Gallaudet University Press


The following review appeared in the January 2017 issue of CHOICE. The review is for your internal use only. Please review our Permission and Reprints Guidelines or email permissions@ala-choice.org.

Social & Behavioral Sciences
History, Geography & Area Studies - North America

54-2397
HV2530
2016-5244 CIP
In our own hands: essays in deaf history, 1780–1970, ed. by Brian H. Greenwald and Joseph J. Murray. Gallaudet, 2016. 270p index afp ISBN 9781563686603 pbk, $39.95; ISBN 9781563686610 ebook, contact publisher for price.
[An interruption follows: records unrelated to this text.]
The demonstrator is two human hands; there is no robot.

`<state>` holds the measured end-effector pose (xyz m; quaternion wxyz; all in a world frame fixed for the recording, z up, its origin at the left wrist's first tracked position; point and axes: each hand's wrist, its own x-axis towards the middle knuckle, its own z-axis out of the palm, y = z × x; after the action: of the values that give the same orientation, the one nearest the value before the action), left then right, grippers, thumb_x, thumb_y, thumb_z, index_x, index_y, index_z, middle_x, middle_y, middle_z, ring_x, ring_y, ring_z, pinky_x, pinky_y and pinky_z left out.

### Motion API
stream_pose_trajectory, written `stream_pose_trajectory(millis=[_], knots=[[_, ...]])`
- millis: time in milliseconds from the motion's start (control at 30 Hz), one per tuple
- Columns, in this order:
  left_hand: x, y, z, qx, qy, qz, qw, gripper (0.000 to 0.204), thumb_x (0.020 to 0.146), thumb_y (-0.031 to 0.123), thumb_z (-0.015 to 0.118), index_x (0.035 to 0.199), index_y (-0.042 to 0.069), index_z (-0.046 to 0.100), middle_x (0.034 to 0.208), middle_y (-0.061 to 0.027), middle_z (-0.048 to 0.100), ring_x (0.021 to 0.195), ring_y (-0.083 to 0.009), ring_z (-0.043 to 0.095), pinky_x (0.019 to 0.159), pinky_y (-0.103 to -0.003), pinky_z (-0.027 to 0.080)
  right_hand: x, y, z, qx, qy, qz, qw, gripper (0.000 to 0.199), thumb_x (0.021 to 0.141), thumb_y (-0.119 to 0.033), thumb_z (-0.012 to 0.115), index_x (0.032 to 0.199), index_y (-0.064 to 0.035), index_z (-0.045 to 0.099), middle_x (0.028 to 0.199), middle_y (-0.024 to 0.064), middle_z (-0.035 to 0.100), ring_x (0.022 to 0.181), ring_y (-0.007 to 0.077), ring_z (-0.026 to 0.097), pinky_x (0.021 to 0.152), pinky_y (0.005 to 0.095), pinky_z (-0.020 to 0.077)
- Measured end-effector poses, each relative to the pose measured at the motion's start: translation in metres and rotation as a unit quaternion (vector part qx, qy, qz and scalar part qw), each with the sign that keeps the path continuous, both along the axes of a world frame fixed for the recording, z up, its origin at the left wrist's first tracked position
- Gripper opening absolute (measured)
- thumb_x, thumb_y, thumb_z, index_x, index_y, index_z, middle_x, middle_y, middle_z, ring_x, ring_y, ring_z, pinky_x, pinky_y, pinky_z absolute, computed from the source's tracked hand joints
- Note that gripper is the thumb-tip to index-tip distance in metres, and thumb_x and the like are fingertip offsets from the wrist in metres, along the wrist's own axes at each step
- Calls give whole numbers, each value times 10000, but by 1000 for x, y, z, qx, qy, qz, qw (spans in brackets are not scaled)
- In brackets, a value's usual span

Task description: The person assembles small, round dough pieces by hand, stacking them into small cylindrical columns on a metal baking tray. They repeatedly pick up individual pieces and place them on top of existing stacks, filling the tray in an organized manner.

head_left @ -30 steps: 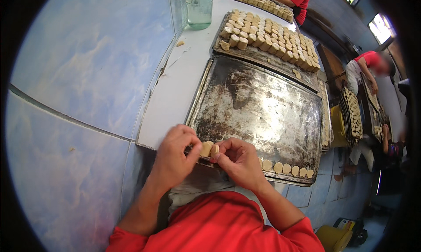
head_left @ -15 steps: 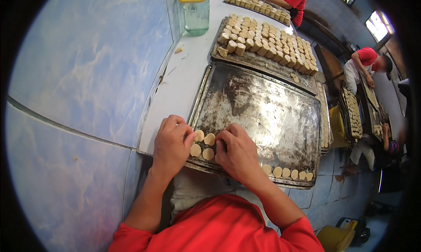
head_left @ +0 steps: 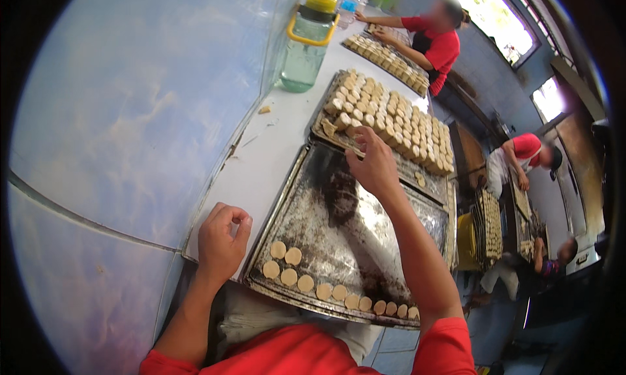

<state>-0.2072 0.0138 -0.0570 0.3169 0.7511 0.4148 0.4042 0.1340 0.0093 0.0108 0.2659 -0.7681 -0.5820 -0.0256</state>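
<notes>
1. Blue wall tiles rise left of the dark tray.
2. Dough cylinders stand beyond the tray; dough rounds line its near edge.
3. Left hand, left of the tray: loosely curled, seemingly empty.
4. Right hand, over the tray's far edge: fingers bent, grasp impossible to tell; best pinch cylinders lightly, sparing neighbours.

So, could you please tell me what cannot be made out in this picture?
In the head view:
Right hand: its fingers hide whether it grips one of the pale pieces.
Left hand: its curled fingers hide the palm.
Metal tray: partly hidden behind the right forearm.
Background pieces: too small to count.
</notes>
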Motion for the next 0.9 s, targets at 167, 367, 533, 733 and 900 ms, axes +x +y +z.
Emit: stream_pose_trajectory(millis=[167, 367, 533, 733, 900], knots=[[-4, 1, 6, -23, -19, -12, 999, 57, 943, 71, 732, 927, 26, 700, 877, -109, 671, 741, -268, 646, 668, -377, 498, 20, 59, -9, -1, -95, -83, 992, 466, 935, -232, 702, 1376, -102, 629, 1217, 201, 717, 1186, 414, 683, 988, 531, 548], [-3, 3, 7, -33, -39, -14, 999, 51, 927, 53, 745, 915, 28, 702, 868, -101, 670, 742, -246, 668, 657, -360, 510, 48, 55, -26, -64, -70, -110, 989, 387, 931, -289, 741, 1239, -83, 631, 1128, 245, 742, 1103, 436, 714, 935, 540, 555], [-1, 3, 3, -11, -42, -16, 999, 44, 919, 43, 742, 910, 32, 700, 873, -109, 678, 773, -267, 700, 683, -377, 543, 61, 34, 0, -9, 31, -74, 997, 342, 974, -251, 725, 1246, -47, 694, 1077, 228, 785, 995, 380, 763, 906, 473, 587], [0, 1, 3, -11, -32, -19, 999, 41, 915, 44, 743, 910, 32, 703, 878, -117, 686, 780, -287, 714, 692, -389, 562, 43, 79, 23, -140, -83, 59, 985, 287, 953, -128, 681, 1224, -85, 765, 1180, 168, 772, 1102, 328, 743, 974, 462, 586], [-5, 1, 5, 0, -52, -15, 999, 45, 917, 51, 746, 914, 29, 706, 873, -119, 686, 774, -291, 715, 692, -388, 565, 37, 101, 26, -245, -93, 83, 961, 386, 946, -58, 614, 1283, -141, 784, 1124, 191, 799, 1037, 365, 767, 967, 444, 598]])
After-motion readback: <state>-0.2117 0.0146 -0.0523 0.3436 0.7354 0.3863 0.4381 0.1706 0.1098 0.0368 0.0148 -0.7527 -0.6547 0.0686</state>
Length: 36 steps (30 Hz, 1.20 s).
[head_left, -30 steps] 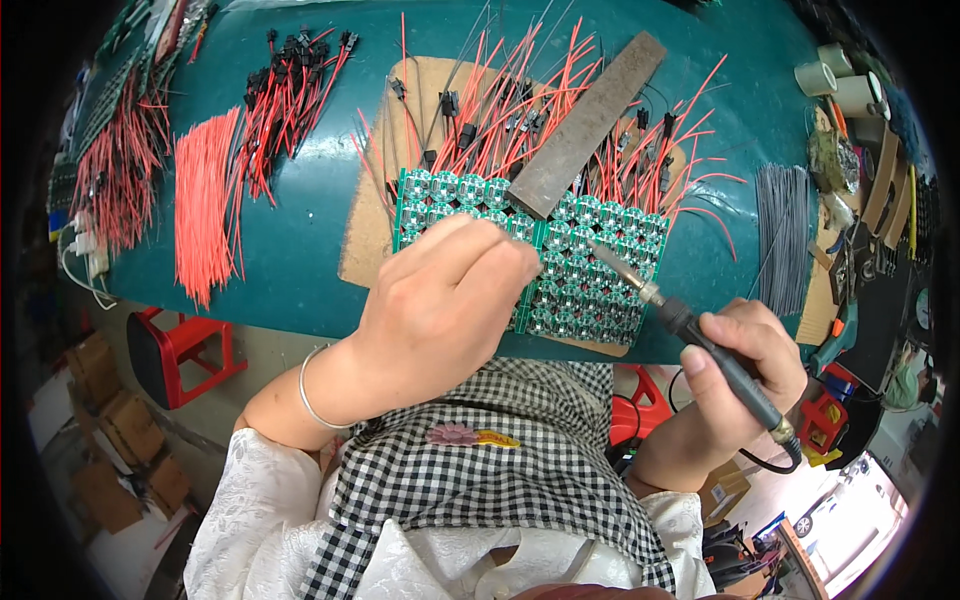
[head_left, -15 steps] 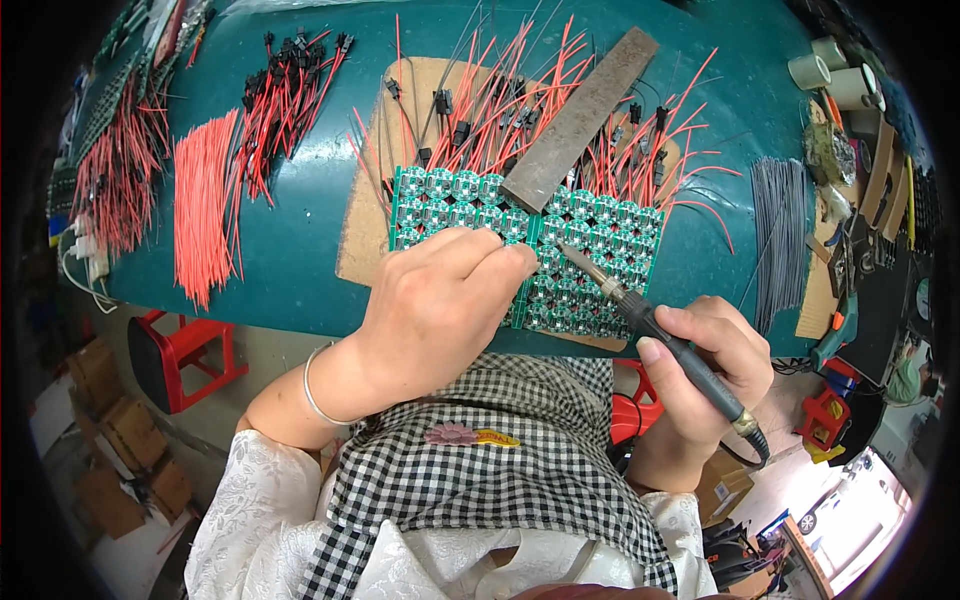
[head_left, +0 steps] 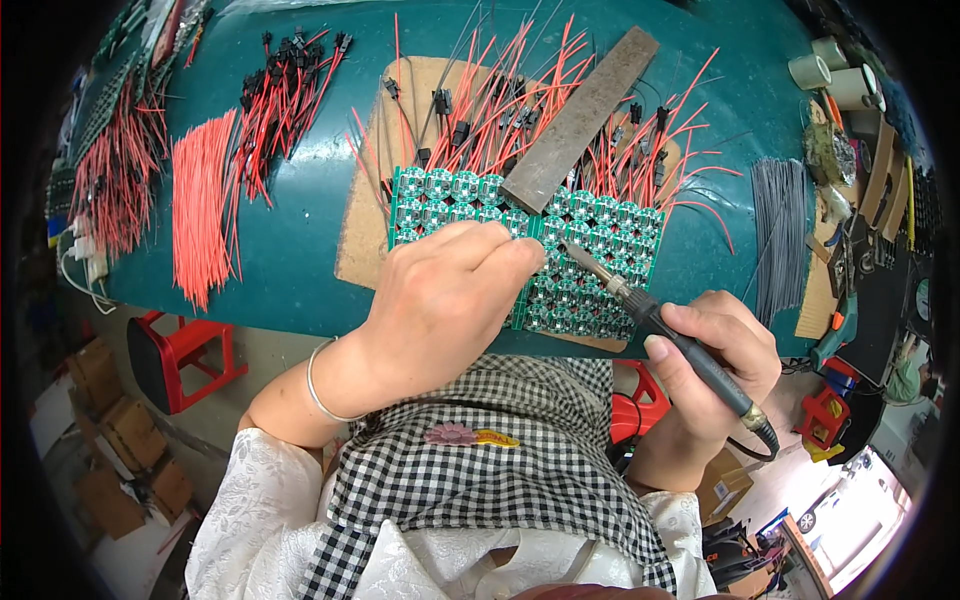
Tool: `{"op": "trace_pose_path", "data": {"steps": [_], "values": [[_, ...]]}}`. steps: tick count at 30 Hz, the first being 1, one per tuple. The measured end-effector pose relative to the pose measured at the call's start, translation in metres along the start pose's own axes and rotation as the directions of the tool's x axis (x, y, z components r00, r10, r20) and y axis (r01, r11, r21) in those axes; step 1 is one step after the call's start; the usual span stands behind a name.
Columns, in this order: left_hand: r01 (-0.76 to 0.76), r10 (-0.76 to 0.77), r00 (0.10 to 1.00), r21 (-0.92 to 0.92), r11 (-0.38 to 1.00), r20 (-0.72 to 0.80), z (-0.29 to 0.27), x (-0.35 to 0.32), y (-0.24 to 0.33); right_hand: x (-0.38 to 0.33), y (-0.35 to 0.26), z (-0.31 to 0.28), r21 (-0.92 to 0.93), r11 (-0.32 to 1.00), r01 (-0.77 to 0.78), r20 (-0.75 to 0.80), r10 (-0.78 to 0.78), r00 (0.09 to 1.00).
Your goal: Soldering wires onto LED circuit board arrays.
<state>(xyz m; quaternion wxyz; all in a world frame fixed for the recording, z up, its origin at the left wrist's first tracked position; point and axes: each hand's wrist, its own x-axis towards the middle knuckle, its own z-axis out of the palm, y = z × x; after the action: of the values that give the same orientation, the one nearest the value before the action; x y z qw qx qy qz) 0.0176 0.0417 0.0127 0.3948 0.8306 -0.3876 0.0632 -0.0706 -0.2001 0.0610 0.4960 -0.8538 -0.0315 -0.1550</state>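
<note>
A panel of small green circuit boards lies on a brown board, with red and black wires and black plugs spreading from its far side. A flat metal bar rests slantwise across its far edge. My right hand grips a soldering iron by its dark handle; the tip points down at the middle of the panel. My left hand is closed over the panel's left half, thumb and fingers pinched together close to the tip. What the pinch holds is hidden.
To the left lie a bundle of red wires and a cluster of black-plugged wires. Grey wires lie at the right, near pliers and white spools. A red stool stands below the table's left edge.
My right hand and the soldering iron have shifted slightly right. My left hand has edged a little to the right, still pinched. The panel and metal bar are where they were.
</note>
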Motion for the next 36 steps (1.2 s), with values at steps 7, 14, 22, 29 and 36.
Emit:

Editors Greenwald and Murray spotlight new work in deaf history, primarily covering US topics between 1780 and 1970, especially biographies and organizational stories. Several essays offer refreshing approaches to common subjects, challenging dominant representations of monolithic deaf cultural worlds. For example, Octavian Robinson’s study of anti-peddling campaigns reveals shifting motivations and community fissures as well as elites’ conservative social attitudes. Jannelle Legg’s essay on late-19th-century debates over St. Ann’s Church for the Deaf powerfully illustrates deaf people’s agency, new roles of space and place, complex coalitions, and overlooked acts of resistance. Other notable pieces, by Murray and Marion Andrea Schmidt, respectively, importantly reinterpret institutions typically valorized—such as Gallaudet College—and ostracized—such as the Clarke School for the Deaf. These and other contributions draw on wide-ranging primary materials, demonstrating the rich presence of deaf history beyond familiar archival locations and source formats. Deeper and consistent critiques of racism, classism, and heterosexism, among other historical forces, and of foundational concepts such as "hearing" could have benefited the overall work. Ultimately, this collection invites continued exploration of deaf cultural histories in and beyond North America.

--S. Burch, Middlebury College

Summing Up: Recommended. All levels/libraries.